Performance Compensation
- Company program structure: NEO incentives primarily tied to Company GOP, with equity incentives (options, restricted stock, PSUs) granted to select executives; PSUs use ROAA and efficiency ratio quartile targets vs peers with required post-vesting holding periods . Wendler is not listed among PSU/option grantees in 2024–2025 tables; no individual equity award data disclosed for her .
Example 2024 PSU framework (Company-level):
| Metric | Target | Actual | Payout | Vesting/Holding |
|---|---|---|---|---|
| ROAA (peer quartile) | ≥1.47% with peer ranking baseline, payouts scale by quartile | 1st quartile | 150% payout for ROAA tranche (for NEOs) | Shares required to be held two years post vest (e.g., after Jan 1, 2027) |
| Efficiency ratio (peer quartile) | ≤54.50% with peer ranking baseline, payouts scale by quartile | 3rd quartile | 50% payout for efficiency tranche (for NEOs) | Shares required to be held two years post vest |
Equity Ownership & Alignment
- Beneficial ownership for Wendler is not individually reported; executives and directors as a group owned ~56.4% of combined Class A and B shares/voting power as of Feb 14, 2025 (group figure includes “other Executive Officers”) .

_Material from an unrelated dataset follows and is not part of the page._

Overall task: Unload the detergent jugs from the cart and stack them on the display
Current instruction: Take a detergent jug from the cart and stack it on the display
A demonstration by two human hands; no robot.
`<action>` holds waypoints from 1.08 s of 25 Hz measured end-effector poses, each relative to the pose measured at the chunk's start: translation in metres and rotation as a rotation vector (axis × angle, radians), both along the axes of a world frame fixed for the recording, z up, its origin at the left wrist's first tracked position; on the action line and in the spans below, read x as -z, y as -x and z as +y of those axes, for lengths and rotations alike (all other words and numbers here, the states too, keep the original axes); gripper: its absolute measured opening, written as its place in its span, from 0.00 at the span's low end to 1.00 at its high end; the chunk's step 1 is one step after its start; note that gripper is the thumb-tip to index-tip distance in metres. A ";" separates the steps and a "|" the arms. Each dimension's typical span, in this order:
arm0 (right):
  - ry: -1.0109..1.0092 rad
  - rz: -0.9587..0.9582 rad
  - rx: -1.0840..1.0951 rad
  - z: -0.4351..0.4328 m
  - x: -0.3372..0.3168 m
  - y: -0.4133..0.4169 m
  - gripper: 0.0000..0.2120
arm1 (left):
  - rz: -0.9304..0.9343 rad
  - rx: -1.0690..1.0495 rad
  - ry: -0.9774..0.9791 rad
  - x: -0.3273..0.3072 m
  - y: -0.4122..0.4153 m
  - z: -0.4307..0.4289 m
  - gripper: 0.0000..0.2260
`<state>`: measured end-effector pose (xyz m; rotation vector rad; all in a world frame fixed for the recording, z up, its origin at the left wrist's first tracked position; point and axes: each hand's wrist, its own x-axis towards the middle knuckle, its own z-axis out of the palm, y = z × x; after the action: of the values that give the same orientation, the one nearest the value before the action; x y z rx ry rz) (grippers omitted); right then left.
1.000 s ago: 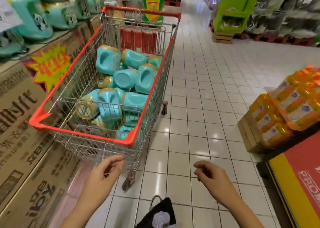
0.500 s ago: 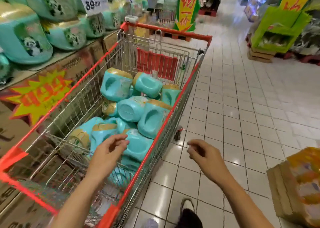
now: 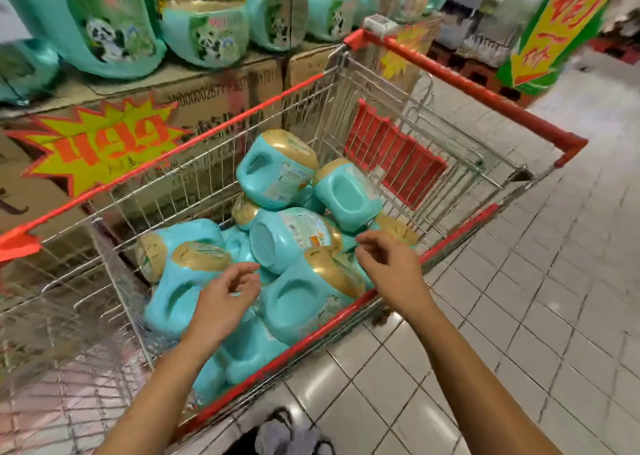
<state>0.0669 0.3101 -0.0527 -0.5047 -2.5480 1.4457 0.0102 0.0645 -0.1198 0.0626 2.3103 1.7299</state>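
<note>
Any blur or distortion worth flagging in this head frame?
Head view: motion blur smears the display jugs and the cart mesh at lower left; wide-angle bend bows the floor tiles; the cart jugs, left hand and right hand are fairly sharp; lighting is even.

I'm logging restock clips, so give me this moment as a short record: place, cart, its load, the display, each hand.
place: shop aisle with a tiled floor
cart: red-rimmed wire cart beside the display
cart jugs: teal with gold tops, piled on their sides
display jugs: teal, panda labels, on cardboard boxes
left hand: over the pile, fingers loosely curled, holds nothing
right hand: over the pile by the cart's rim, holds nothing
progress: no jug lifted
</note>
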 end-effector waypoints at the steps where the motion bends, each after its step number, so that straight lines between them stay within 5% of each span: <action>1: -0.019 -0.070 -0.035 0.008 0.006 0.013 0.09 | 0.009 0.025 0.036 0.004 0.004 0.006 0.14; 8: -0.418 -0.853 -0.667 0.054 0.025 0.088 0.44 | 0.029 0.325 0.265 0.038 0.025 0.039 0.21; 13: -0.268 -1.144 -0.783 0.045 0.052 0.099 0.52 | -0.021 0.233 0.158 0.054 0.029 0.052 0.15; 16: -0.149 -1.069 -0.746 0.051 0.052 0.103 0.45 | -0.101 0.142 0.135 0.056 0.033 0.053 0.14; 20: 0.256 -0.844 -0.516 0.058 0.050 0.104 0.34 | -0.138 -0.091 0.069 0.042 0.037 0.041 0.03; 27: 0.968 -0.181 -0.289 0.020 0.031 0.103 0.30 | -0.161 -0.412 -0.669 -0.026 0.049 0.049 0.12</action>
<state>-0.0360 0.3303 -0.0832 -0.3828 -1.9105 2.8286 -0.0390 0.1131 -0.0942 -0.4403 1.6163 2.5317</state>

- Anti‑hedging: Company prohibits hedging transactions for all employees, including Executive Officers; NEOs and Directors are further restricted from derivative/speculative transactions such as hedges, pledges, and margin accounts .
- Stock ownership guidelines apply specifically to CEO/Bank, CFO, Pres/RPG, and CIOO; no guideline disclosure for CHRO/Wendler .
- Clawback: Company will recover incentive-based compensation from current/former Executive Officers upon certain accounting restatements per SEC/Nasdaq rules .
Employment Terms
- Change-in-control severance agreements are disclosed for NEOs, including multiples, accelerated vesting, and restrictive covenants; there is no disclosure indicating Wendler has a CIC agreement .
- Company discloses “what we do not do” includes offering employment agreements to NEOs; no employment agreement terms are disclosed for Wendler .
Company Performance Context (for alignment reference)
| Metric | FY 2020 | FY 2021 | FY 2022 | FY 2023 | FY 2024 |
|---|---|---|---|---|---|
| Company TSR (Value of $100) | $80.82 | $117.82 | $98.86 | $133.55 | $173.98 |
| Peer Group TSR (Value of $100) | $90.69 | $126.45 | $100.39 | $96.65 | $132.60 |
| Net Income ($000s) | $83,246 | $87,611 | $91,106 | $90,374 | $101,371 |
| Gross Operating Profit ($000s, pre-tax) | $102,633 | $111,442 | $116,845 | $113,213 | $127,703 |
Say-on-Pay & Governance Signals
- Most recent disclosed say‑on‑pay approval (April 20, 2023): >99% support, reinforcing shareholder acceptance of the executive pay framework .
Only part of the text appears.